Robbed of the ability to show audiences anything truly new or more convincingly ‘real’, this new film sadly has its obviously strained plot points and weaker acting moments far more cruelly exposed. Sadly this also worsens the already nagging doubt that this much belated and some would argue redundant sequel is purely a predictable repetition of the original.
Twisters biggest problem is that it’s even more awkwardly noticeable in a second film just how hard the film has to work to come up with plausible excuses to repeatedly put its heroes in the destructive path of a conveniently frequent series of exponentially big ‘killer storms’.
In a modern world full of drones and genuine cutting edge fully automated technology it’s tricky to avoid wondering why anyone really needs to be careening around in trucks a few feet from the edge of apocalyptic size Tornedos.

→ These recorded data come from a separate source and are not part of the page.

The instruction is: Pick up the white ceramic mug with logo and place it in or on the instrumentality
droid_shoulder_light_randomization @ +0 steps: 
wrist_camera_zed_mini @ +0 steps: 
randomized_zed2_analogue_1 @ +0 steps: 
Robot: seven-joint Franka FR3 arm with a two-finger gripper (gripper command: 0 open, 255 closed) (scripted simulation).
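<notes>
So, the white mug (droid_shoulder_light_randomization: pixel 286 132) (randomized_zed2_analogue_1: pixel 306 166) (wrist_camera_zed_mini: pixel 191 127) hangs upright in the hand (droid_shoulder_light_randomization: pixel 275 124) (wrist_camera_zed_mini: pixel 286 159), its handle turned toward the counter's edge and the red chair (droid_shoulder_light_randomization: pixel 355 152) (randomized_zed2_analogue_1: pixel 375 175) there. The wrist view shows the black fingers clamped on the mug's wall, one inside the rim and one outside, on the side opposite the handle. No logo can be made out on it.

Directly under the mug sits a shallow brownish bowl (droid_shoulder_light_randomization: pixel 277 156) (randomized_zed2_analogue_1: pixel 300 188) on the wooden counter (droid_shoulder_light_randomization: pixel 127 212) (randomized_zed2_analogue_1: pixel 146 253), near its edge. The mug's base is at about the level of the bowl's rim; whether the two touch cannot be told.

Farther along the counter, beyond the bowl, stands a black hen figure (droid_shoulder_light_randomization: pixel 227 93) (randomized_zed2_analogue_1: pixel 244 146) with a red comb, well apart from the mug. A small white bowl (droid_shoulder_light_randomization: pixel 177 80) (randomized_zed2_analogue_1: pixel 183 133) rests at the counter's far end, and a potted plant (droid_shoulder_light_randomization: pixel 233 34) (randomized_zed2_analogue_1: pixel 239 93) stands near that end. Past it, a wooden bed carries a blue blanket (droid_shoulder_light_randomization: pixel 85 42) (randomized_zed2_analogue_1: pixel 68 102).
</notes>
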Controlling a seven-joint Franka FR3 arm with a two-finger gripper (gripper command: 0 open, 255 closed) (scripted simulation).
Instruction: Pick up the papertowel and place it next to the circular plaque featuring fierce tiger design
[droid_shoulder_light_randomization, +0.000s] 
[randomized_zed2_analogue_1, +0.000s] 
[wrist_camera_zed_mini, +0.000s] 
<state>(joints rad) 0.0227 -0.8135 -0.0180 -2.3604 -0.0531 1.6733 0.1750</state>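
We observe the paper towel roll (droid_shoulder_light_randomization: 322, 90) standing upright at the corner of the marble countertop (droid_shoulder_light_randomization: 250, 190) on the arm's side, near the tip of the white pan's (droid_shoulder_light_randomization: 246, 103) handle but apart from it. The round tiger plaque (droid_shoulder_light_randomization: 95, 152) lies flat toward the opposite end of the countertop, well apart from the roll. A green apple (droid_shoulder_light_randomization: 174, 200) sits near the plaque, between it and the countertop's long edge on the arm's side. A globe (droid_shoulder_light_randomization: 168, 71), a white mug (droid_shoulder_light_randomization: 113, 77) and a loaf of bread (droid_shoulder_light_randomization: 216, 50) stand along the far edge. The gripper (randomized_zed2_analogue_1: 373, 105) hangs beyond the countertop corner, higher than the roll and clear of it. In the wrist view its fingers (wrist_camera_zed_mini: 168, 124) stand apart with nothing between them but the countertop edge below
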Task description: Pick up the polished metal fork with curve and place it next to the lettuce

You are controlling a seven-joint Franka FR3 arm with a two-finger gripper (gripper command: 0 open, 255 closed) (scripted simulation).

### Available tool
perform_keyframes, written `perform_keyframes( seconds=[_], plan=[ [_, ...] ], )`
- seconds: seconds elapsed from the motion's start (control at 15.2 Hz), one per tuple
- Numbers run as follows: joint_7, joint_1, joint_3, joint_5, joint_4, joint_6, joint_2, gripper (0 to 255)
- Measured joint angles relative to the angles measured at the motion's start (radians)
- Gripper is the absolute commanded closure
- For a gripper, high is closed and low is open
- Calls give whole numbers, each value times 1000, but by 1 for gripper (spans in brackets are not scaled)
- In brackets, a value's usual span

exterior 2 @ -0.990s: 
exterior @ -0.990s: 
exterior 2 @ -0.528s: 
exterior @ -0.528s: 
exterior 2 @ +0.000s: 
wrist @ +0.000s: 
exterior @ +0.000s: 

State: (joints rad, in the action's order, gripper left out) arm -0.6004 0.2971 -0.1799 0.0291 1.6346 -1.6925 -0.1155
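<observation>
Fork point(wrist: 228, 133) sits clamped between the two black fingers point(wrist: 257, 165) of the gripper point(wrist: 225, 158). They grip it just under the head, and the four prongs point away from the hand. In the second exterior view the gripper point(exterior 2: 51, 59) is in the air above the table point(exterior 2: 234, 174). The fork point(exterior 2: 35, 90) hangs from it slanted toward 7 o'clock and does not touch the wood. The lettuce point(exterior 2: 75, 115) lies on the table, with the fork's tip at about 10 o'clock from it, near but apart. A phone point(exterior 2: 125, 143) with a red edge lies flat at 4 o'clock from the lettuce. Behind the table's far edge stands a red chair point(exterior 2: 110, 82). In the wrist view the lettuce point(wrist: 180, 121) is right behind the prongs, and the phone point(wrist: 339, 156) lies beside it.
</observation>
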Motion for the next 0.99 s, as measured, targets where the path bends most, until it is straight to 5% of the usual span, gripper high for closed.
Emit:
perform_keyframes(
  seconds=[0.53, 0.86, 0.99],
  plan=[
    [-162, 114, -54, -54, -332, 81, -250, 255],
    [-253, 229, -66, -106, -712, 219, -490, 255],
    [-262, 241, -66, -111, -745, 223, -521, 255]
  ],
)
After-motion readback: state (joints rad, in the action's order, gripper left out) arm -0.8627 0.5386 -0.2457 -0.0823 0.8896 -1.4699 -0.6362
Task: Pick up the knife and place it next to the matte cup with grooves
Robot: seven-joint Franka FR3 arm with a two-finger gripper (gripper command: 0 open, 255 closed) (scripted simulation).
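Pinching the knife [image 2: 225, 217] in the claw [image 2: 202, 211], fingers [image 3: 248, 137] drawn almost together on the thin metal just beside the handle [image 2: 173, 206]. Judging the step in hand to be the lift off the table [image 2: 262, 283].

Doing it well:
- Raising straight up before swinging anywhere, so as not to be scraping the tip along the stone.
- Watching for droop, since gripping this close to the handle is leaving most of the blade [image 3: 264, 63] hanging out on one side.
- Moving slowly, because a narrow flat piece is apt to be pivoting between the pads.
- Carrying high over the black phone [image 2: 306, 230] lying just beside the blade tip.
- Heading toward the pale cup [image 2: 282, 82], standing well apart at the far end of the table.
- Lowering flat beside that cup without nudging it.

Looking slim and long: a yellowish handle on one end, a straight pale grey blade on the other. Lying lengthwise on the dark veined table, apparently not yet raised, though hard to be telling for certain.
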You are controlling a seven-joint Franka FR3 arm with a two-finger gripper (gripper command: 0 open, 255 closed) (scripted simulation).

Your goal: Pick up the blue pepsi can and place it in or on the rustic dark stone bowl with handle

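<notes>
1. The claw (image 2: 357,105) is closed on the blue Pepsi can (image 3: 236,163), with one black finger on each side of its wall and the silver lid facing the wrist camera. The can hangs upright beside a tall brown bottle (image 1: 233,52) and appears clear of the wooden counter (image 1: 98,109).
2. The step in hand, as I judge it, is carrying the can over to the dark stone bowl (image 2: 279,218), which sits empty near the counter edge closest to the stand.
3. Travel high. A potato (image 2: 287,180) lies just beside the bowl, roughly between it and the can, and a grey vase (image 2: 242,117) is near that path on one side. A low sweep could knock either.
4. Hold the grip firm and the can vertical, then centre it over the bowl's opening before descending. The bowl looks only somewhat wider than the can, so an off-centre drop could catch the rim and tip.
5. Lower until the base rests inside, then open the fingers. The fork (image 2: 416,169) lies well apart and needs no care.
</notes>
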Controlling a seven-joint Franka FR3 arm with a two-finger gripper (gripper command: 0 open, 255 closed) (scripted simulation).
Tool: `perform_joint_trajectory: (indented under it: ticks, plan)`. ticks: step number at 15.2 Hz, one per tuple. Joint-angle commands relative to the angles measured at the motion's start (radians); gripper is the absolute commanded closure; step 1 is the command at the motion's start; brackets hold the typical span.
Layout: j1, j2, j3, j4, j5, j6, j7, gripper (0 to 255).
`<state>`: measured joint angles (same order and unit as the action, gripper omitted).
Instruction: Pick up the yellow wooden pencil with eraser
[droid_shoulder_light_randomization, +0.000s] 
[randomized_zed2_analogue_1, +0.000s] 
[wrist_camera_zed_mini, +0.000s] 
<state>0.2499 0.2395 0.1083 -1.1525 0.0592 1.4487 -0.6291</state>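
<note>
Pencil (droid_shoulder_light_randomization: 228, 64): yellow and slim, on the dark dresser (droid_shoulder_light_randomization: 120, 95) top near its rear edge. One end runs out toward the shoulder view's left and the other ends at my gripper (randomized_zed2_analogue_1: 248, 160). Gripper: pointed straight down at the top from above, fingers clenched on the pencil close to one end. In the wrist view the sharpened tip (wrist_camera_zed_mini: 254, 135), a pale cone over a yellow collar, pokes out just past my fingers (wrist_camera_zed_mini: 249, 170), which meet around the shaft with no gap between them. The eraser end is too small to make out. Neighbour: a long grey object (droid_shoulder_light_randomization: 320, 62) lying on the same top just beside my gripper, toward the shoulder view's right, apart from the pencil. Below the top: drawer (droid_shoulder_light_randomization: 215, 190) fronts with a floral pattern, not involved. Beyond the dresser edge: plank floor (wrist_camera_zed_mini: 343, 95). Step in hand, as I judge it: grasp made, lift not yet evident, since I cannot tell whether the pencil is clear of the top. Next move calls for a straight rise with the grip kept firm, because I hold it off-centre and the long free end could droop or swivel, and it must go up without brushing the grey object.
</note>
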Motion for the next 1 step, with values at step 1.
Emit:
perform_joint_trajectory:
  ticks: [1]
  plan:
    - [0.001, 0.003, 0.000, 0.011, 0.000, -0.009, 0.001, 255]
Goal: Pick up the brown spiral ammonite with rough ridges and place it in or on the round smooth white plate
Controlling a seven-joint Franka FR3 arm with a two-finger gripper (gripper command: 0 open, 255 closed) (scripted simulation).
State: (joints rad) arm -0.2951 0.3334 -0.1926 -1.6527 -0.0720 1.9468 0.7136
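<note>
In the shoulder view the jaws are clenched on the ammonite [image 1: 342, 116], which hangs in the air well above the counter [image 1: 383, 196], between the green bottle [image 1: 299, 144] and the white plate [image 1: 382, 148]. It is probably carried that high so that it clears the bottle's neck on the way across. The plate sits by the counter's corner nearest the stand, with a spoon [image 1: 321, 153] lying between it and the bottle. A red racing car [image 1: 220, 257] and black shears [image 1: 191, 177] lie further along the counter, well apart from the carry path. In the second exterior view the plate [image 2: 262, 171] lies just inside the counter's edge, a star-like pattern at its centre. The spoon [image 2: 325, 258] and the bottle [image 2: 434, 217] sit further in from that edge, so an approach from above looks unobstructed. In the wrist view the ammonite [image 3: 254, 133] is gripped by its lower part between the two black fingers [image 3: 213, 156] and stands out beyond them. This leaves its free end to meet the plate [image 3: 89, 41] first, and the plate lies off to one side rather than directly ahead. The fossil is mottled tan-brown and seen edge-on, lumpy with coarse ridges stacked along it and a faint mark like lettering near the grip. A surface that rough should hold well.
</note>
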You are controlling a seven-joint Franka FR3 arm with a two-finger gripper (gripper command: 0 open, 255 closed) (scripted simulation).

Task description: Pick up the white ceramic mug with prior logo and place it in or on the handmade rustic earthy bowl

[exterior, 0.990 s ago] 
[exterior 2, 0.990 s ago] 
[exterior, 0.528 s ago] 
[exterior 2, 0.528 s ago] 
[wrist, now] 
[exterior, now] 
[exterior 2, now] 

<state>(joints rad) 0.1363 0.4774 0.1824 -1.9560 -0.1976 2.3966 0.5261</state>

Likewise even when the intrepid storm hunters do take a sensible break from actively driving into danger, it’s a little awkwardly convenient that more monstrous storms seem equally determined to simply come and find them instead.
While the original film mostly managed to hide these obvious flaws in logic and common sense beneath jaw dropping effects and a surprisingly compelling human story, sadly those elements fall far more flat in this sequel, leaving audiences a little too much time to notice how unrealistic or unnecessary the whole spectacular spectacle really is.
The original film had such a satisfying and seemingly conclusive narrative that it’s easy to expect audiences to find themselves quick to question the need to essentially repeat the entire premise purely for some slightly better data sets.
The Ugly Truth
Twisters conspicuously retraces all the steps of the original film but sadly with much diminished returns. It can’t recreate the shock and awe of the once ground-breaking special effects for an audience now fully desensitised to CGI destruction. Likewise a mostly bland cast can’t match the memorable chemistry of the 90’s film. Shoehorning in heavy handed messages about corporate greed and watering down the romantic subplot this time aren’t improvements either.
Ultimately Twisters perhaps works best for newcomers who won’t realise how heavily plagiarized the sequel feels or for devoted fans of the original who will simply accept this as long overdue celebration of the original.